Maybe, but I'd like to see an acoustic analysis before reaching any conclusions about the noise the cards make. This isn't server room/rack mount hardware where shrieking fans are the norm. These cards will end up in workstations and they really can't scream incessantly. I suspect that at least the WX 5100 and 4100 won't be significantly louder than the dual slot cards we see in the consumer segment.
This has not been my experience at all. I own a FirePro V7900, and have used a significant number of the FirePro and Quadro cards (because my former employer generally used "workstation" machines that came with these type of cards), and in my experience they aren't categorically noisier than consumer cards.
They do possibly put more heat into the case, as someone noted below. But workstation class machines from companies like Dell and HP generally have really good thermal design, so the net noise of the machine is very low actually.
In short, these are great cards if you design a system around them; either buy them in a well designed machine or buy a case that has good thermal design, and they shouldn't have any noise or thermal issues.
How does that depend on the clock speeds? If the card is rated to dissipate 150W, it will dissipate 150W. If you have a GPU that can run at 2 terahertz, and it only generates 150W, it will be just fine. If you have a GPU that runs at 2 kilohertz and it somehow generates 150W, it will also be just fine. The clockspeed doesn't matter, only the amount of heat that the card generates.
The boost clocks may be higher on consumer cards, particularly aftermarket solutions that make up the majority of sales. Those aftermarket solutions may also blow past the reference TDP.
Anyway the biggest issue is that professional often assume lots of case cooling and thus expel FAR more hot air into the case vs an equivalent twin slot desktop consumer card. Although some consumer cards dump more hot air into your case than others, these cards are on a whole different level. Look at the pics. Even removing some connections wouldn't help you enough to match even the most mediocre dual-slot cooling solutions.

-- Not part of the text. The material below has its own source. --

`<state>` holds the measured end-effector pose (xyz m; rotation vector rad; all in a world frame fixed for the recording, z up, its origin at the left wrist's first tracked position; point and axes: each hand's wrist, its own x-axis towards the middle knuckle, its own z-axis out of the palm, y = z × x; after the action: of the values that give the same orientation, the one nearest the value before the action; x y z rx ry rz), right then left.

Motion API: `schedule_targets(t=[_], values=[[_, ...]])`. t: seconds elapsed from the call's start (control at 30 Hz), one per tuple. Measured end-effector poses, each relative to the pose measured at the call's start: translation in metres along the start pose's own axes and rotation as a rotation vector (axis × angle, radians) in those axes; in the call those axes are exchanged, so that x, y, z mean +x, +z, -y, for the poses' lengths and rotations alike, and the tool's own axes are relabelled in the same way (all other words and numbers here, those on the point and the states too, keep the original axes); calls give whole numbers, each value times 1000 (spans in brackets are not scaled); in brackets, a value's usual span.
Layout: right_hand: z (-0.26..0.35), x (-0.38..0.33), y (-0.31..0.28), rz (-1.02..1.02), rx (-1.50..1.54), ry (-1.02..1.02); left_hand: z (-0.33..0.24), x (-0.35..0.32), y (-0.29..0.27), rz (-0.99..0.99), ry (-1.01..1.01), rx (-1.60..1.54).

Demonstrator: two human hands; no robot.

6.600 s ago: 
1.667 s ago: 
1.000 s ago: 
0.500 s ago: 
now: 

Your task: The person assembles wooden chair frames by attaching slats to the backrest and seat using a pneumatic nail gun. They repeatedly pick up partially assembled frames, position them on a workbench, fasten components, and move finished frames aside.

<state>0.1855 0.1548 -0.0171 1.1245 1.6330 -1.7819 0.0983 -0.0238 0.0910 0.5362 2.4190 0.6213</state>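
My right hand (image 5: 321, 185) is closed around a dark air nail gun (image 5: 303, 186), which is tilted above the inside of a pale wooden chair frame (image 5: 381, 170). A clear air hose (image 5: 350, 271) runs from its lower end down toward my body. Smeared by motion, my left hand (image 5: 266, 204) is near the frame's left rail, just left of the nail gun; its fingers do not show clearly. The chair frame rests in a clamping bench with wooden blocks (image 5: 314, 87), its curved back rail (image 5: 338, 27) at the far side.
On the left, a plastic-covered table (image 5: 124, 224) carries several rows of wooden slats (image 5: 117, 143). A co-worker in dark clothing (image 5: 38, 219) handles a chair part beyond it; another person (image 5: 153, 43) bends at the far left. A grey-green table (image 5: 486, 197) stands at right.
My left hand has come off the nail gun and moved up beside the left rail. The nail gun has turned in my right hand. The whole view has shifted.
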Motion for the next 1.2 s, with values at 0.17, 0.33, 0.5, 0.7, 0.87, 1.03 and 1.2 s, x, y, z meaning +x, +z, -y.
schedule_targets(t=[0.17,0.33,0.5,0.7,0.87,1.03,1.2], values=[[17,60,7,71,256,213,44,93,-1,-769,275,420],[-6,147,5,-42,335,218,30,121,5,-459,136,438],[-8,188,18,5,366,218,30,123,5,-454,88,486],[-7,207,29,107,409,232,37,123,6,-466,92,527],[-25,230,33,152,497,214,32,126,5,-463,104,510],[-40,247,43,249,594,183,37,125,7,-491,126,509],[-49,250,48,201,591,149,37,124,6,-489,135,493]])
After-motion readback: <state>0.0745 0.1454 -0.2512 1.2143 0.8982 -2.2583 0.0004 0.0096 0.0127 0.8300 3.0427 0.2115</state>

That doesn't even factor in overclocking. I for one would have zero desire for a single slot 150W card. Clearly the market demand is low.
Overclocking in workstation? Hahaha, good joke. Plus low market demand for pro or semipro GPU? Like almost every workstation out there uses one of such? This is not for gaming, it's for work, to speed up CAD/CAM/CAE programmes. Noone cares if you want this card, managers/directors will order to buy several or even hundreds of these per bigger company and Nvidia/AMD will be completely fine.

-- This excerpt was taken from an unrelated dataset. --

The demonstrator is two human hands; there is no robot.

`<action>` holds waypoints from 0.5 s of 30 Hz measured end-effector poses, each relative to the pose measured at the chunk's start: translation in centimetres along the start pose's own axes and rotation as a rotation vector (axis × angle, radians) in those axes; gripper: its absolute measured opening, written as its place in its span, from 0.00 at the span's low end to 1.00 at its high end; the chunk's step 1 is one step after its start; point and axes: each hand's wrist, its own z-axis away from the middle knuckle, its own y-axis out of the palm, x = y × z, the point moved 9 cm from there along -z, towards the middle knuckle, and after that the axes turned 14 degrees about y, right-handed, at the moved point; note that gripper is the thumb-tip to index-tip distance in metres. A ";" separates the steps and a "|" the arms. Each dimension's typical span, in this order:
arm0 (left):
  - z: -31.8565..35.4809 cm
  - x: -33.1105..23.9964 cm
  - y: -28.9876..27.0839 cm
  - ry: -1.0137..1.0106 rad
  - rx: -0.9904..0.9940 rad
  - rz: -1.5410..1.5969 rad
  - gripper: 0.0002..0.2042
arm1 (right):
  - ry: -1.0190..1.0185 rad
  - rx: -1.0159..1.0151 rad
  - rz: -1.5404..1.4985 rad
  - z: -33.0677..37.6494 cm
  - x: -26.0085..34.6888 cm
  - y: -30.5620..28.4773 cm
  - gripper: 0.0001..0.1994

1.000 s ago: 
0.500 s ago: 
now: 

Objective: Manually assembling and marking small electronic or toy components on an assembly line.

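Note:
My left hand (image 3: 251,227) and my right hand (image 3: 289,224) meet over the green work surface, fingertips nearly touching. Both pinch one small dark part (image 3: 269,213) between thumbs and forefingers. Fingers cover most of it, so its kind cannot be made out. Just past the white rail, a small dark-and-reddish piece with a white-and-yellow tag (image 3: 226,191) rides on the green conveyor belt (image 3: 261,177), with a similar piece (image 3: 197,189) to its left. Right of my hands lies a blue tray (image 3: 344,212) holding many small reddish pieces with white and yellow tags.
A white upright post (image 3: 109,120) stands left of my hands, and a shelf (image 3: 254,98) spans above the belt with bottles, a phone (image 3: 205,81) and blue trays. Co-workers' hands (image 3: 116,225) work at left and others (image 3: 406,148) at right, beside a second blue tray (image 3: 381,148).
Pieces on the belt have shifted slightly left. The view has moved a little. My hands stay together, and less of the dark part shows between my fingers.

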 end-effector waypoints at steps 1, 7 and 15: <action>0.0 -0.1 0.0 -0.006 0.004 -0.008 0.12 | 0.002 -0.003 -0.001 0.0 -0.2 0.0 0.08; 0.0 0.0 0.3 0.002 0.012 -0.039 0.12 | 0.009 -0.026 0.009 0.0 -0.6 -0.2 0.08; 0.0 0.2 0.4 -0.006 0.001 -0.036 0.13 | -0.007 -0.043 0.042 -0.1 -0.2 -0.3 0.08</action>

You took everything I said out of context. If you read the previous comments in this chain, you'd know I was talking about why they don't make 150W consumer cards that are single slot. The OP said:
"It's evident that a 150W card doesn't need a dual slot cooling solution thanks to the WX series. It's disappointing to see consumer cards don't follow suit."
So in this chain we were talking about why consumer cards don't use single slot solutions at 150W like workstation cards. To reiterate: Workstations have better chassis cooling than a typical consumer rig and don't overclock. That is why it is acceptable to go with a single slot solution in a workstation but less appealing in a regular desktop card in this thermal range. When I was talking about low demand, I was talking again about consumer cards. If demand was there, you would see single slot cards in the consumer space at this output level. Sorry if that wasn't clear from the context of the conversation.

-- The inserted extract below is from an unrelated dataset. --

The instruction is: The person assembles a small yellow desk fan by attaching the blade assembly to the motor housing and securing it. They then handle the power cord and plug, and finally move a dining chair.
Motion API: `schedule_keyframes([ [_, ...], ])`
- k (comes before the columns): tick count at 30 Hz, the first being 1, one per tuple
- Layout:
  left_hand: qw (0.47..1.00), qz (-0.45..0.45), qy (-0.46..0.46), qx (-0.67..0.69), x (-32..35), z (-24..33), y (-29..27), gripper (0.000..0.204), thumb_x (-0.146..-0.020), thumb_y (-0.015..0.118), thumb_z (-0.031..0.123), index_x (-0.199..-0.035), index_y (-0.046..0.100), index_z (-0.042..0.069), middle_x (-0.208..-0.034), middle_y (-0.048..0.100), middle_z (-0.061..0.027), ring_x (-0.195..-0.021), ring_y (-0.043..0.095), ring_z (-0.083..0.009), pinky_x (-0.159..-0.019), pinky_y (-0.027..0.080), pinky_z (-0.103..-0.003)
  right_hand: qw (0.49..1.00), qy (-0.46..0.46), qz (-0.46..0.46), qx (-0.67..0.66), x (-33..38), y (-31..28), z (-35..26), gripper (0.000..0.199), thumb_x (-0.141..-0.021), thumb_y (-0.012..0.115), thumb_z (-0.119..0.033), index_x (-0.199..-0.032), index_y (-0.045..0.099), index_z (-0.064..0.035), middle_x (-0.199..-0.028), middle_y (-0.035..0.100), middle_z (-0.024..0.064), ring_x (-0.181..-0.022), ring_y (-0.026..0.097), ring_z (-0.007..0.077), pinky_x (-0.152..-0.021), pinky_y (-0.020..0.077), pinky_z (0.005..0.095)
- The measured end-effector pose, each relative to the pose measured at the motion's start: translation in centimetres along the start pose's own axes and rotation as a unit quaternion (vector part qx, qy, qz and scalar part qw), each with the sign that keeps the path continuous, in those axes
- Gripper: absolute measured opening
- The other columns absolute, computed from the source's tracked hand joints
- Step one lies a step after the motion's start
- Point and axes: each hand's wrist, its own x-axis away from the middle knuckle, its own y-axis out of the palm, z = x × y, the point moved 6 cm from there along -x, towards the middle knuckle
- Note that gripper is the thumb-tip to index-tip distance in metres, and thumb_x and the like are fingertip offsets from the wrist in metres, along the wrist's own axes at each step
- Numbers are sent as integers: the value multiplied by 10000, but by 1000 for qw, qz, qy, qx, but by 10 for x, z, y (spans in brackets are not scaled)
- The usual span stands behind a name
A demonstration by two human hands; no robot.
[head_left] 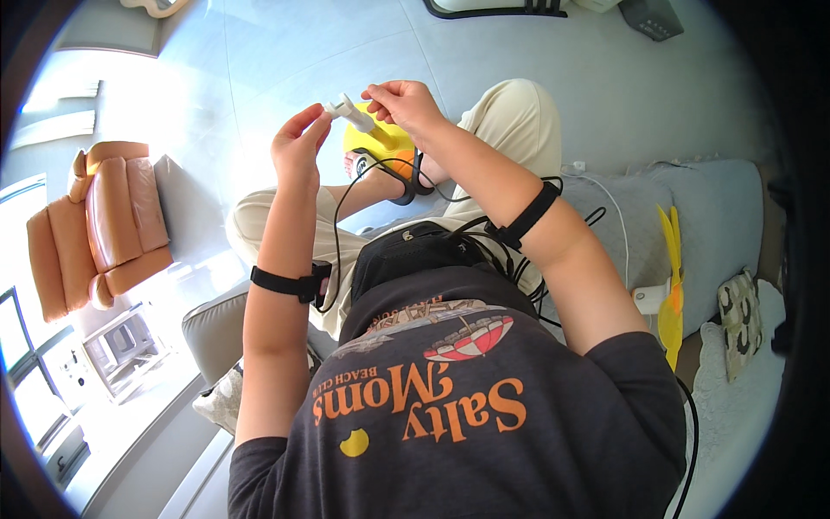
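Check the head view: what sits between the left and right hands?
A small white part bridges them, pinched by left hand and right hand; a yellow piece shows just below.

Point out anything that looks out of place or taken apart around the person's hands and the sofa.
A yellow fan blade lies loose on the grey sofa, detached. Both the left hand and the right hand pinch a small white part over a yellow housing.

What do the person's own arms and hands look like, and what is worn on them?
Both hands, the left hand and the right hand, are bare, with no gloves or rings visible. Each forearm carries a black strap: the left band holds a small black box, and the right band is plain. Thin black cables run from them. Short dark grey T-shirt sleeves cover the upper arms.
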Motion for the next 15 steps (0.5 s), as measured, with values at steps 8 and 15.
schedule_keyframes([
  [8,998,-8,-6,60,-3,-4,-6,325,-861,699,-15,-1167,608,-77,-1120,640,-156,-1007,648,-207,-906,564,-269,994,-13,-15,-107,-2,6,7,231,-935,634,-88,-1130,656,35,-1040,706,140,-943,688,159,-842,558,229],
  [15,998,-11,-9,55,-2,-5,-6,385,-866,692,-21,-1225,571,-86,-1143,624,-163,-1016,642,-204,-916,560,-257,996,-68,5,-61,-6,12,7,230,-911,658,-74,-1111,667,38,-1005,717,133,-914,702,176,-790,563,238],
])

That 150W 2THz silicon would be size of pinhead and 150W 2kHz silicon would be size of whole card. So Hz matters as its related to silicon area where heat is dissipated, which is related to cooling requirements. Then there is price, you can make better fans and cooling systems with more money.
Maybe so, but once the cost of developing a single slot cooler is absorbed (which is most certainly the case already as there are single slot cooled cards that are shipping out the door today..and were previously as well) then there's no longer an engineering cost barrier. That leaves us with material and manufacturing costs. Material costs are probably lower since there's less metal on a single slot cooler by weight. Milling, maching, and that sort of thing might play a role too, but probably not as much as you might think if these coolers were in mass production.
I think the bottom line is consumer perceptions wouldn't be met for the majority of the target market. That market consists largely of causal tinkerers and less educated buyers that use Walmart logic when they look at PC parts, assuming automatically that a larger, heavier thing must be better at the same job regardless of the actual product performance. (Walmart logic is a term derived from a study supposedly conducted by the aforementioned retail chain that pitted identical desktop computers against one another, one in a smaller and lighter case and the other in a larger and heavier one. Despite performance being identical due to the identical parts, Walmart shoppers reportedly cited the larger and heavier computer as being the faster of the two.) Consequently, GPU manufacturers use dual slot coolers to appease consumers. I think that factor alone rises up above any cost concerns.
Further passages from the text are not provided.